* WORK TO BE COMPLETED:
Exact reproduction required: the lines below from the line with "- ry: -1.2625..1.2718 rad" to the line with "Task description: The", both ends included, and no others.

[Start of section]

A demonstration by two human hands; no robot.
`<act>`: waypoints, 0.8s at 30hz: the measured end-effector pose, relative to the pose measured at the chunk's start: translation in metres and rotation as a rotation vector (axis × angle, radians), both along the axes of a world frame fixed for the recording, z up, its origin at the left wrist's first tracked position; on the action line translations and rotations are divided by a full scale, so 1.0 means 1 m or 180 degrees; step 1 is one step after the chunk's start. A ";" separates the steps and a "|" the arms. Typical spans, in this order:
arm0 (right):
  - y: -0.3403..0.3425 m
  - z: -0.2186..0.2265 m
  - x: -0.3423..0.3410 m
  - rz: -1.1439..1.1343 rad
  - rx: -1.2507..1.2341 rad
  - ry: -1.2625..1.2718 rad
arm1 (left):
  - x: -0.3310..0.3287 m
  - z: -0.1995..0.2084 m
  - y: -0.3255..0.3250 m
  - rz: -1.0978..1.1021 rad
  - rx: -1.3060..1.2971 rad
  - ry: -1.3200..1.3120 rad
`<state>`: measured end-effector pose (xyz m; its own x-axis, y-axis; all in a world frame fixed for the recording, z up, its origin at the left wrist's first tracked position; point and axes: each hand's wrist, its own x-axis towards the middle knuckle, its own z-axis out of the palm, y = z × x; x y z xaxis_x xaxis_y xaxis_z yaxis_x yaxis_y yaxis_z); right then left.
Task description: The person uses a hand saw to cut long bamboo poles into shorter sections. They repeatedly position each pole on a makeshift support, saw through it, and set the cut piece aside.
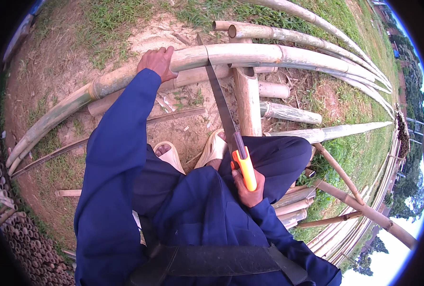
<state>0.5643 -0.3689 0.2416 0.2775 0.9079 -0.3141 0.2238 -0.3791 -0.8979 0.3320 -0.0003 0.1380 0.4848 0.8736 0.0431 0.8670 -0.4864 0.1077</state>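
Observation:
A long bamboo pole [250, 53] runs across the view in front of me. My left hand [157, 63] is wrapped over the pole, left of the saw blade. With my right hand [250, 187] I grip the orange and yellow handle of a hand saw [220, 97]. The long dark blade points away from me and crosses the pole just right of my left hand, touching it at a dark cut line. Beneath the pole, to the right of the blade, stands a thick bamboo post [247, 102]. My right fingers are partly hidden by the handle.
Short bamboo pieces [290, 112] lie right of the post, and more cut lengths [293, 206] lie beside my right knee. Further poles [312, 40] stretch to the far right. Stacked bamboo [28, 243] fills the lower left. A thin split strip [174, 116] lies near my sandals [171, 156].

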 end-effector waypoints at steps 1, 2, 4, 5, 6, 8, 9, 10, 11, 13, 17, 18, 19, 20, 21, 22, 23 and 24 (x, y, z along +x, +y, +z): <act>0.007 -0.005 -0.003 0.0023 0.0097 -0.0073 | 0.002 0.000 0.001 0.0007 -0.0003 0.0024; 0.028 -0.017 -0.003 -0.0011 0.0140 -0.0032 | 0.005 0.000 0.004 -0.0009 0.0006 0.0054; 0.100 -0.068 0.006 -0.0188 0.0321 0.0249 | 0.010 0.000 0.001 -0.0047 -0.0012 0.0077; 0.149 -0.059 0.001 -0.0057 0.0300 0.0065 | 0.008 0.000 0.006 -0.0029 0.0024 0.0070; 0.177 -0.057 0.000 0.0012 0.0427 -0.0049 | 0.009 0.001 0.006 -0.0038 0.0037 0.0065; 0.186 -0.061 -0.007 0.0082 0.0578 -0.0101 | 0.003 0.000 0.007 -0.0016 0.0039 -0.0013; 0.177 -0.069 -0.010 0.0057 0.0601 -0.0031 | 0.003 0.000 0.007 -0.0005 0.0041 -0.0054; 0.169 -0.074 -0.014 -0.0030 0.0625 0.0109 | 0.003 0.002 0.007 -0.0031 0.0037 -0.0092; 0.162 -0.068 -0.019 0.0005 0.0554 0.0127 | 0.001 0.003 0.005 -0.0067 0.0007 -0.0093; 0.163 -0.058 -0.014 0.0066 0.0232 0.0254 | -0.005 0.007 0.002 -0.0092 -0.0042 0.0004; 0.163 -0.071 -0.004 -0.0028 0.0339 0.0313 | 0.007 0.009 0.001 -0.0043 -0.0150 0.0183; 0.157 -0.079 -0.004 -0.0066 0.0409 0.0256 | 0.007 0.009 0.002 -0.0081 -0.0127 0.0159; 0.150 -0.089 -0.006 -0.0106 0.0479 0.0228 | 0.006 0.006 0.000 -0.0118 -0.0105 0.0163; 0.148 -0.100 -0.009 -0.0156 0.0610 0.0210 | 0.004 0.003 0.000 -0.0087 -0.0061 0.0149; 0.147 -0.112 -0.010 -0.0093 0.0797 0.0143 | 0.004 0.000 0.000 -0.0068 -0.0016 0.0132; 0.145 -0.118 -0.011 -0.0054 0.0983 0.0052 | 0.007 0.000 -0.002 -0.0076 0.0027 0.0097; 0.142 -0.123 -0.011 -0.0027 0.1168 -0.0044 | 0.008 0.001 -0.002 -0.0090 -0.0043 0.0065; 0.138 -0.127 -0.009 -0.0079 0.0917 -0.0025 | 0.007 0.002 0.000 -0.0116 -0.0115 0.0034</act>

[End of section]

* REPLY TO THE EXERCISE:
  - ry: -1.2625..1.2718 rad
arm1 (left):
  - x: -0.3310..0.3287 m
  - z: -0.1995..0.2084 m
  - y: -0.3255..0.3250 m
  - rz: -1.0978..1.1021 rad
  - rx: -1.3060..1.2971 rad
  - ry: -1.3200..1.3120 rad
`<state>`: measured end-effector pose (xyz m; its own x-axis, y-axis; all in a world frame fixed for the recording, z up, its origin at the left wrist's first tracked position; point and axes: each hand's wrist, its own x-axis towards the middle knuckle, its own z-axis out of the palm, y = z × x; x y z xaxis_x xaxis_y xaxis_z yaxis_x yaxis_y yaxis_z); right then left.
Task description: The person uses a hand saw to cut long bamboo poles into shorter sections. They repeatedly position each pole on a makeshift support, saw through it, and set the cut piece aside.

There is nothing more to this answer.